Sehr unterhaltsam, immer in der Mitte von jedem Stammtisch und ein guter Geschichtenerzaehler.
Geschenkt moechte ich diese Sorte Mann nicht mehr haben, denn die hast du eben nie allein. Ich bin Adam jetzt an drei Orten begegnet, er ist seit 18 Monaten unterwegs und immer auf der Suche nach neuer Musik.
Hier seine ultimative Best Of Liste, vielleicht ist auch was fuer Euch dabei, denn bekanntlich ist der britische Musikgeschmack ja besser als ihr Essen.

Ein Brief von einem Libanesen aus London – mit einem „very, fucking cool place“ in Peru.
Ich treffe Kheiry nur fuer einen Tag in Costa Rica in der Tierrettungsstation. Er lobt meine perfekten Aussprache seines Namens. Klingt fuer mich sehr hebraeisch und fuer diese harten Woerte habe ich wirklich ein Talent.
Er erzaehlt mir von dem schoensten Platz in Peru, aber viel mehr mochte ich die Art, wie er mir die Info gab.
Natuerlich haette er den Ort einfach in mein Buch schreiben koennen, hat er aber nicht, er sagte es in einem Brief – den ich erst lesen durfte,  als er abgereist war. Schreibt doch mal wieder einen Brief, denn nichts ist persoenlicher in unserem „ueberall erreichbaren Email-Zeitalter“.

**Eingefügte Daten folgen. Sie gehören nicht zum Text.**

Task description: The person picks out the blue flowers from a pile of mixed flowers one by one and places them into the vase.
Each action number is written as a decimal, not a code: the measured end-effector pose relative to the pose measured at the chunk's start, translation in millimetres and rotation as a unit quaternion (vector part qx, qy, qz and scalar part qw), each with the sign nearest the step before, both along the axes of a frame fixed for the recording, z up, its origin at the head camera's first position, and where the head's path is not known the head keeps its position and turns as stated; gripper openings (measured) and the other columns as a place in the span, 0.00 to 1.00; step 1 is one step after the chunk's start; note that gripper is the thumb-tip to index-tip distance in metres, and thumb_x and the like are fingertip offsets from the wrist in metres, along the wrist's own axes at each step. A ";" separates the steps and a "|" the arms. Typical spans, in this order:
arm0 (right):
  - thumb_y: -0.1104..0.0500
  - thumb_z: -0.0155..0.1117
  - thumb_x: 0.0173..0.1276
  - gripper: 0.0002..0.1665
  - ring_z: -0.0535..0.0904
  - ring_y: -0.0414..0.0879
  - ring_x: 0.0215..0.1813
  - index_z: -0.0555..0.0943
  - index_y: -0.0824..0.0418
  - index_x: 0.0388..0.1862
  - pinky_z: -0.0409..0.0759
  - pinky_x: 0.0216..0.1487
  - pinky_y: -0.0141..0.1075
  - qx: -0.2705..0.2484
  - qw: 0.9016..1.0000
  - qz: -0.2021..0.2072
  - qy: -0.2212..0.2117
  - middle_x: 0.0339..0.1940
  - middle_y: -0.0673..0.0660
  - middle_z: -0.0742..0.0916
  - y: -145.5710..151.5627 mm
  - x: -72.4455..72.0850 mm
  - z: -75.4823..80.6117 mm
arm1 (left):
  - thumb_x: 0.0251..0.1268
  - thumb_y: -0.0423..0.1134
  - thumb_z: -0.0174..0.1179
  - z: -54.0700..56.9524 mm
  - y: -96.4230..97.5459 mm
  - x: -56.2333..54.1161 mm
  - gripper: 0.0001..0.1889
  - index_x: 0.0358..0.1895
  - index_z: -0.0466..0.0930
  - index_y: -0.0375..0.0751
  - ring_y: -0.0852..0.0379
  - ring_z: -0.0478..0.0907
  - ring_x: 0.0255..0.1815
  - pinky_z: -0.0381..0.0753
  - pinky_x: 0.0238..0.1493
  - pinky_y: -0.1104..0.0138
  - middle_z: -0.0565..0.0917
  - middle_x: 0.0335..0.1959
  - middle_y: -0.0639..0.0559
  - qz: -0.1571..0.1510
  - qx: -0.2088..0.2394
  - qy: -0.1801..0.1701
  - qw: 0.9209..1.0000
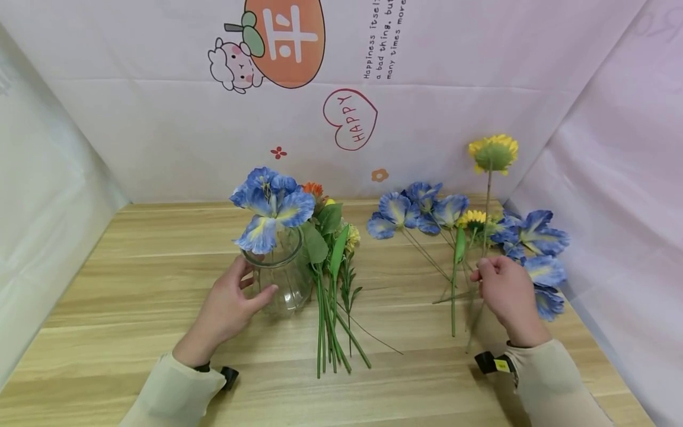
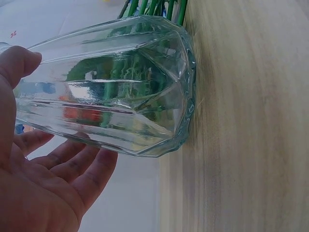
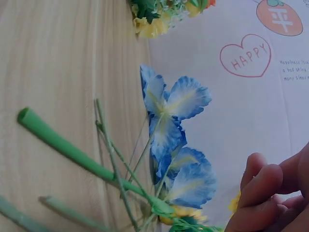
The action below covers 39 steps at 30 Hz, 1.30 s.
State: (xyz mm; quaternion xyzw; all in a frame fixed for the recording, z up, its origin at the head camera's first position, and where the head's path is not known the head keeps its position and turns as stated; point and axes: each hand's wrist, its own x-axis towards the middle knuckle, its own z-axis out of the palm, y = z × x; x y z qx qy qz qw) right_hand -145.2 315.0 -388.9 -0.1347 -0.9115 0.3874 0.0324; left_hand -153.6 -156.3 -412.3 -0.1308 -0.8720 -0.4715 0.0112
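Note:
My left hand (image 1: pixel 228 303) holds a clear glass vase (image 2: pixel 111 92) from the side, thumb on one side and fingers on the other. A blue iris (image 1: pixel 269 210) with yellow centers stands in the vase, its bloom above the rim. My right hand (image 1: pixel 507 293) pinches the stem of a yellow flower (image 1: pixel 493 154), held upright with its bloom facing away. In the right wrist view, curled fingers (image 3: pixel 263 193) show at the lower right, while the held stem is hidden. More blue irises (image 1: pixel 397 210) lie beyond and around the right hand.
A bunch of green-stemmed flowers (image 1: pixel 328 320) lies against the vase's right side. On the table's right lie another yellow flower (image 1: pixel 472 219) and a green stem (image 1: pixel 454 296). A printed white cloth (image 1: pixel 176 130) rises behind the wooden table (image 1: pixel 405 391).

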 end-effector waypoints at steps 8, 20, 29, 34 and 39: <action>0.40 0.41 0.81 0.29 0.75 0.52 0.22 0.77 0.62 0.47 0.71 0.19 0.40 -0.018 0.998 0.027 0.052 0.33 0.59 0.85 -20.5 5.7 6.1 | 0.68 0.51 0.65 0.5 0.2 1.6 0.38 0.75 0.59 0.44 0.37 0.67 0.68 0.73 0.61 0.46 0.67 0.71 0.41 0.001 0.001 -0.009 1.000; 0.55 0.50 0.82 0.13 0.77 0.53 0.24 0.75 0.64 0.43 0.72 0.19 0.35 -0.180 0.973 0.138 0.033 0.33 0.59 0.85 -101.0 22.1 3.7 | 0.67 0.46 0.67 -1.1 0.4 1.8 0.37 0.74 0.59 0.44 0.36 0.68 0.68 0.73 0.60 0.46 0.67 0.71 0.41 0.005 0.004 -0.012 1.000; 0.59 0.52 0.80 0.11 0.76 0.47 0.21 0.77 0.67 0.43 0.68 0.16 0.31 -0.230 0.952 0.188 -0.072 0.30 0.56 0.86 -150.8 32.2 -13.4 | 0.68 0.48 0.66 0.7 0.6 1.9 0.37 0.75 0.59 0.46 0.36 0.68 0.67 0.74 0.60 0.45 0.67 0.72 0.41 0.008 0.002 -0.018 1.000; 0.59 0.52 0.80 0.14 0.76 0.46 0.18 0.79 0.66 0.37 0.71 0.17 0.33 -0.186 0.941 0.262 -0.107 0.25 0.55 0.86 -158.0 31.3 -21.2 | 0.68 0.46 0.66 1.0 1.2 1.3 0.36 0.74 0.60 0.46 0.36 0.69 0.67 0.74 0.60 0.45 0.67 0.71 0.40 0.010 0.001 -0.015 1.000; 0.60 0.56 0.76 0.19 0.65 0.39 0.14 0.75 0.56 0.20 0.67 0.20 0.34 0.015 0.941 0.329 -0.072 0.13 0.46 0.75 -155.7 28.0 -26.5 | 0.68 0.46 0.67 1.0 1.3 1.7 0.36 0.74 0.60 0.46 0.36 0.69 0.67 0.74 0.60 0.45 0.68 0.71 0.40 0.010 0.003 -0.013 1.000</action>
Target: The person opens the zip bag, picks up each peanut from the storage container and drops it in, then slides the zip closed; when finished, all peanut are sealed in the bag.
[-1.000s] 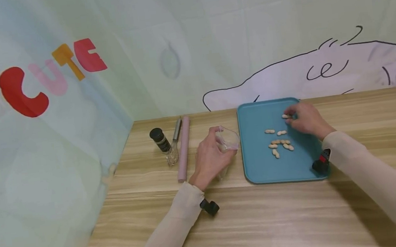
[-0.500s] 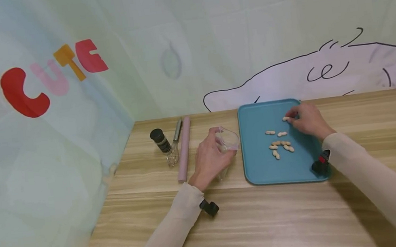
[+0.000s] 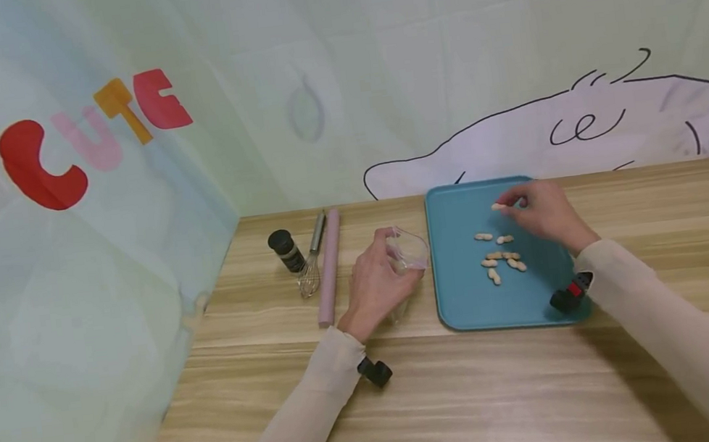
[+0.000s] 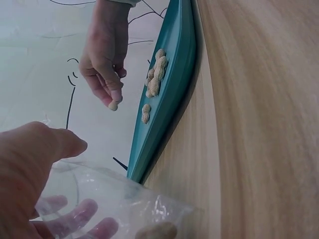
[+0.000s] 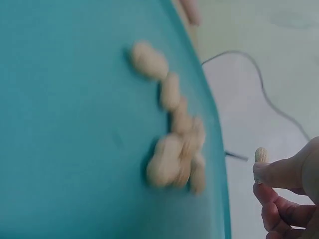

Ein Paul Theroux Zitat von einer Finnin.
Ich treffe Elina zuerst mit ihrem Freund, doch fuer die naechsten Monate wird sie alleine reisen, um in Peru zu studieren.
Wir verbringen einige Tage miteinander und ich schaetze ihre nordeuropaeische Art. Sie sagt etwas, wenn es etwas zu sagen gibt und ansonsten eben nicht. Menschen, die nicht gleich am ersten Tag versuchen Dich zu beeindrucken, uberraschen dich jeden Tag mit einer neuen Facette.
Wir teilen einige mittelamerikanische Partyerlebnisse, die gemeinsame Haehnchennacht und dieses wahre Paul Theroux Zitat.
Gesichtet in einem Hostel in Costa Rica auf deutsch: „Touristen wissen nicht wo sie gewesen sind, Reisende wissen nicht, wo sie sein werden“

Und auch ich weiss nicht, wohin ich gehen werde und was auf den naechsten Seiten von meinem Buch stehen wird, denn dieses Gefuehl scheint die Freiheit zu sein.